There have been groups which have reunited with Rome, often referred to as “uniates” they acknowledge the Pope as the supreme authority in matters of faith, but they maintain their own liturgy, discipline and rite.
 
Well, given that the Gospels tell us that Christ gave a command in Matthew 28:19, it is tie to get on with it.

I think the vast majority of people in these forums would hope that your faith journey would take you to the Catholic Church; but that journey is one step at a time.

Time for the next step - baptism.
 
Lovely words! I will get baptized as soon as possible. It may be encouraging to you all who are Catholics reading this that I am becoming more and more convinced by the Church teachings and arguments. I see myself possibly coming into full communion. But no matter what, you good Catholics are my brothers and sisters in Christ.
 
I now need baptismal advice as someone planning on becoming Catholic. Should I let the pastor of the Protestant church I attend baptize me, or should I wait and be baptized into the Church by a priest?
 
Out of the estimated 30,000+ Christian churches many having some or little ties to andy specific “parent” dnomination, your list of 36 valid is a misreading of the list you provide.

One minor example" your list notes “evangelical churches” (plural). Feel free to come up with a count of how many come under that one umbrealla, but actually having been involved in working with both people coming into the Church and with the diocese, the “40” invalid is a lot closer to those which the Church specifically rejects.

It is far, far more than 36.
 
If the pastor of your church uses the Trinitarian formula (In the name of the Father, and of the Son, and of the Holy Spirit" and baptizes you buy either pouring water over your head or by immersion, the Catholic Church sees the baptism as valid. And the Catholic Church holds that one is baptized only once in a lifetime. in other words, should you later seek to join the Church, you would not be “re-baptized”

Something like “the Creator, the Redeemer and the Sanctifier”, it does not. That is at best infrequent, or less than infrequent.
 
Out of the estimated 30,000+ Christian churches many having some or little ties to andy specific “parent” dnomination, your list of 36 valid is a misreading of the list you provide.

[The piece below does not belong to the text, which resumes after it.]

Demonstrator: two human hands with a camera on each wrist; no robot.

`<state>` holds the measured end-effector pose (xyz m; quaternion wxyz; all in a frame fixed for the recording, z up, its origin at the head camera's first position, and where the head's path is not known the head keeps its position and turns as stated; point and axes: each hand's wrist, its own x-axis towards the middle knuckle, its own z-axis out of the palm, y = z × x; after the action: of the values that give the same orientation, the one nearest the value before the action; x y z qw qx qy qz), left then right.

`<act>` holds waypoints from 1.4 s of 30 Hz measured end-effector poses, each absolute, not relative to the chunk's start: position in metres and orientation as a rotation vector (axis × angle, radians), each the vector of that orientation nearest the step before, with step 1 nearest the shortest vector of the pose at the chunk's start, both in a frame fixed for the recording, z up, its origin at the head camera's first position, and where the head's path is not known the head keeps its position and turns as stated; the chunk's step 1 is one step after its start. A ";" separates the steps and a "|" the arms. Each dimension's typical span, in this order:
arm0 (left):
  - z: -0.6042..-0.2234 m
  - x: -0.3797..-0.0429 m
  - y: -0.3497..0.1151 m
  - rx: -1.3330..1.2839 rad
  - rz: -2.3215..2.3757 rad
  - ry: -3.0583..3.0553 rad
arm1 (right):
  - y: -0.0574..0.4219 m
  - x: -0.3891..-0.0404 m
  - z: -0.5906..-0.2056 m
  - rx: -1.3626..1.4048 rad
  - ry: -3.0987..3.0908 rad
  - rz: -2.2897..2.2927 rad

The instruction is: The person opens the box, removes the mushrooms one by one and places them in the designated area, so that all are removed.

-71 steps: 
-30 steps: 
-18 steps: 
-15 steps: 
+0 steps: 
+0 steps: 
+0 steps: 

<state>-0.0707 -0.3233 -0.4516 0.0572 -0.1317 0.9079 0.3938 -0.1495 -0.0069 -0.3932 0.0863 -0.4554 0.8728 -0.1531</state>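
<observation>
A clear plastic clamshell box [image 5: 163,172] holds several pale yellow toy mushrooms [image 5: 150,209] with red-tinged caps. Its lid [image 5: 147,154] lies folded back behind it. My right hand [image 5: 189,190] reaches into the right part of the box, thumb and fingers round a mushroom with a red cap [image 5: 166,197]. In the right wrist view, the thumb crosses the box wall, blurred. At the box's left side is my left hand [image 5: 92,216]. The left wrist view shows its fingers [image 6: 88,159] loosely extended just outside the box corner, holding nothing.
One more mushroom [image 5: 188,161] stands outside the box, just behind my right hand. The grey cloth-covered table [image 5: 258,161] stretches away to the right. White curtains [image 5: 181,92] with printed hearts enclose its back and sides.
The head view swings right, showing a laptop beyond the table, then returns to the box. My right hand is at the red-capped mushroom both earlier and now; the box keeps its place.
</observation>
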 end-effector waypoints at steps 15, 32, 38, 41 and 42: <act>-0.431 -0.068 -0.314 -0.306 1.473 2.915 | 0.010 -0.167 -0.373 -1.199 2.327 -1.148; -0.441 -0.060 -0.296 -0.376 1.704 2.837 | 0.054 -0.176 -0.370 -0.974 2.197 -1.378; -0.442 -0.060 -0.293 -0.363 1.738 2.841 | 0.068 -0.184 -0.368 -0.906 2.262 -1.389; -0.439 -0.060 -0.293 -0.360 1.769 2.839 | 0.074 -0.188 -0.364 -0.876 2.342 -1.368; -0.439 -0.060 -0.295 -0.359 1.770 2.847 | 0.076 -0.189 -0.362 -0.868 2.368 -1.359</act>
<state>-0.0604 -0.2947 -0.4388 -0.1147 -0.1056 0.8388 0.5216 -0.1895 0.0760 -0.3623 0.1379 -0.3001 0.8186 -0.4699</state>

One minor example" your list notes “evangelical churches” (plural). Feel free to come up with a count of how many come under that one umbrealla, but actually having been involved in working with both people coming into the Church and with the diocese, the “40” invalid is a lot closer to those which the Church specifically rejects.

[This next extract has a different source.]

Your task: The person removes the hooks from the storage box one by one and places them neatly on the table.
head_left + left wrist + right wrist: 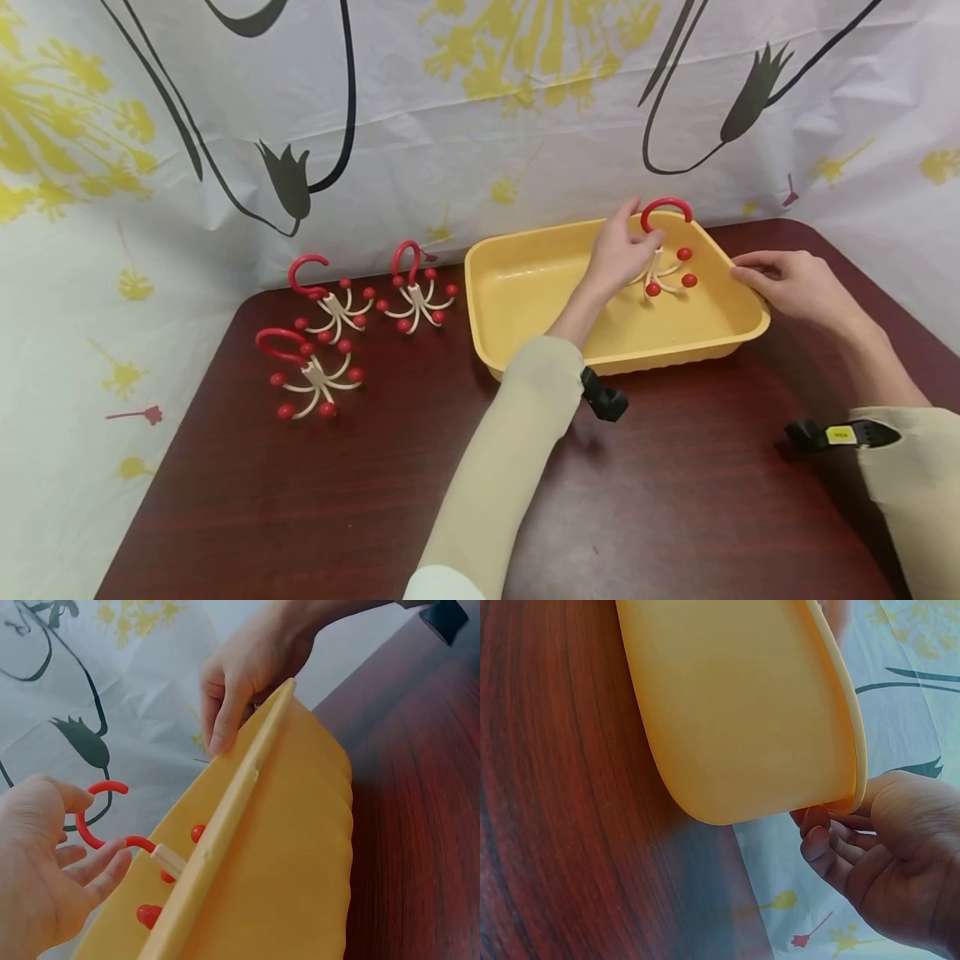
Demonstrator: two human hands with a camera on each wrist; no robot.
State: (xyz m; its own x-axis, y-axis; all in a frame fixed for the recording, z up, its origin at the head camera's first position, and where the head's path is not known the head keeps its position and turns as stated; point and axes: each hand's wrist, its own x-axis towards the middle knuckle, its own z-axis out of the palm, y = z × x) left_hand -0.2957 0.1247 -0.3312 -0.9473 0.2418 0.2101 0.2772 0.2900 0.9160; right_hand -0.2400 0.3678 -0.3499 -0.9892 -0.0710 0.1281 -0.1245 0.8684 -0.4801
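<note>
A hook hanger (654,271), with a red hook on top and cream curved arms tipped with red balls, is inside the right part of a yellow plastic tray (517,337). My left hand (621,250) holds it by its red hook (82,825), as the left wrist view shows; the tray wall hides most of its arms there. At the tray's right end, my right hand (798,287) grips the rim, with curled fingers (821,847) below the edge in the right wrist view.
Left of the tray on the dark wood table (300,500) stand three similar hangers: one near the tray (416,304), one behind left (333,308) and one in front (315,379). A white patterned sheet (420,125) hangs behind and beside the table.
</note>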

It is far, far more than 36.
I stick with the word many. 40 is many!!

By the way the list IS a Church list. Why are being so snotty about this?
 
I have not been snotty. A lot of people read these posts, and I was trying to explain that the list is correct as to certain listed denominations which the Catholic Church considers having invalid baptisms. However, identifying those accepted as a low number is an incorrect reading of the list which you posted.

I have had to deal with the issue on a real world basis. And I used diocesan information, just as you did.

Evangelicals, being the one example I picked out, do not have a structure as tightly organized as do, say, Jehova’s Witnesses, or Seventh Day Adventists. Just as “Bible Churches” and Fundamental Churches" get somewhat lumped together, they have a far looser organizational structure and continue to engage in dividing and resulting in new churches, which is why we have an estimated 30,000 to 35,000 churches in the US.

For example, there is the “Evangelical Church of North America” had 133 local churches as of 2,000; but the fact that some church down the road uses the term "Evangelical " in their name has no particular reference to the ECNA; it is rather a generic type of name separating it from, for example “XYZ Bible Church” and the many permutations out there.

Anyone can get a degree from a bible college and set up a church; they may or may not have some formal or informal process of “ordination” or “calling”. A friend of mine when I was in grad school was going to start a non-denominational church as he styled himself as a “bible believer”, and he was by no means untypical. He was attending a Presbyterian college but was not studying to be a Presbyterian minister.